Salimata Kone

Our EPI friend of the month is Salimata Kone, who is one of Côte d’Ivoire’s senior conservationists, as Director of Wildlife in the Ministry of Water and Forests.

Where did you grow up and how did you get involved in conservation?

I grew up in the village of Dikodougou in the north of Côte d’Ivoire. I was often out in the bush with my parents– my father had a small farm. We heard stories about elephants, but I never saw one. At university I was interested in wildlife, and started working in conservation afterwards. That’s when I saw my first elephant.

What is the status of elephants in Côte d’Ivoire today?

The number of elephants in Côte d’Ivoire is much reduced. Even in the 1990s we estimate there were more than 1,000 elephants in the country. Today we estimate about 500. But in recent years there has been a fall in poaching. In 2018, we did not record a single elephant killed by poachers. There is more interest in the country in saving our elephants.
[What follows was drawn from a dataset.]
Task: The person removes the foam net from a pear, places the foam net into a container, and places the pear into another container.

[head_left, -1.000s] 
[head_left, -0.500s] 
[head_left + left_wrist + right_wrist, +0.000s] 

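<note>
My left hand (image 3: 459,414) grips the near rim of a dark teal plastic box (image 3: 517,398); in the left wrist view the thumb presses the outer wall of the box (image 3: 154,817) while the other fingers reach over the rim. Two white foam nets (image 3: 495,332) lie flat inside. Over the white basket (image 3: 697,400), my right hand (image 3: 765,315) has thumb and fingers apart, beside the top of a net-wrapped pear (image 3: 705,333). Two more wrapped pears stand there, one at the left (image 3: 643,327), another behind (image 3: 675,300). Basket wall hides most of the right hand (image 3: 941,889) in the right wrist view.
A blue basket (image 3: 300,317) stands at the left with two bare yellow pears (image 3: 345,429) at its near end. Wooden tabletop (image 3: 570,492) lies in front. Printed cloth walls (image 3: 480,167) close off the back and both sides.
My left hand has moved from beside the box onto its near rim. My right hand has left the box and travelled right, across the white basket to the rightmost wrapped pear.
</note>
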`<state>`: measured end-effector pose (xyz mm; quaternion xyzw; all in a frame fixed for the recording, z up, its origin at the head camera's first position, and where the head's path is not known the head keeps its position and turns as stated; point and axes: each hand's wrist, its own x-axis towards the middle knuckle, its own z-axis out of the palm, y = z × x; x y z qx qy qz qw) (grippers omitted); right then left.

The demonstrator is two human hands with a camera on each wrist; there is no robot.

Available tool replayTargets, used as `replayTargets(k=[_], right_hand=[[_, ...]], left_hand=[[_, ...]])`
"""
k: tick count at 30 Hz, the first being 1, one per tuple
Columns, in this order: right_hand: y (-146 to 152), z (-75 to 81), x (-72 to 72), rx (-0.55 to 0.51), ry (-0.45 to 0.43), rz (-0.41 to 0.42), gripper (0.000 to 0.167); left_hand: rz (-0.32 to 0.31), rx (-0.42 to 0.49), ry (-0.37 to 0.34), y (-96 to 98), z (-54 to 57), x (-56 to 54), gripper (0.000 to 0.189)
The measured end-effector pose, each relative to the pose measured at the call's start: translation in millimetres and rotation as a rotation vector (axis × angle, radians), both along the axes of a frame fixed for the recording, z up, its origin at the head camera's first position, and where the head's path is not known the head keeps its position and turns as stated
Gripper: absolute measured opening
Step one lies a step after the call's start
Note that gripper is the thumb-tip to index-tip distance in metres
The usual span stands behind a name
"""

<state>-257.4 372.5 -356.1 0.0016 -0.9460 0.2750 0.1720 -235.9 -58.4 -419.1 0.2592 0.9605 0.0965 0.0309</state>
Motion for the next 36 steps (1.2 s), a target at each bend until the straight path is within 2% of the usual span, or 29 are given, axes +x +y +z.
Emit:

And the biggest threat to your elephants– is it the loss of habitat or poaching?

Without doubt, it is loss of habitat. Our economy is based on traditional agriculture. This is destroying wildlife habitat. Most of our forest reserves are infiltrated by peasant farmers. Because of this, in the north and east, we’ve seen elephants migrate to Burkina Faso and Ghana, where there are more protected spaces.

Is Ivory Coast connected to the international trafficking of ivory?

Yes, no country can escape this. We have made some big seizures in recent years. We do not believe the ivory came from our elephants. Côte d'Ivoire is used as a transit country.

I’m talking to you at the CITES conference. Will you be leaving Geneva depressed or encouraged about the future of elephants?

I’m not a pessimistic person. I feel that all the African countries here wish to protect their elephants, but methods differ from region to region. We’ve been able to talk frankly about the ivory trade. I feel Africa will find the right solutions to deal with this.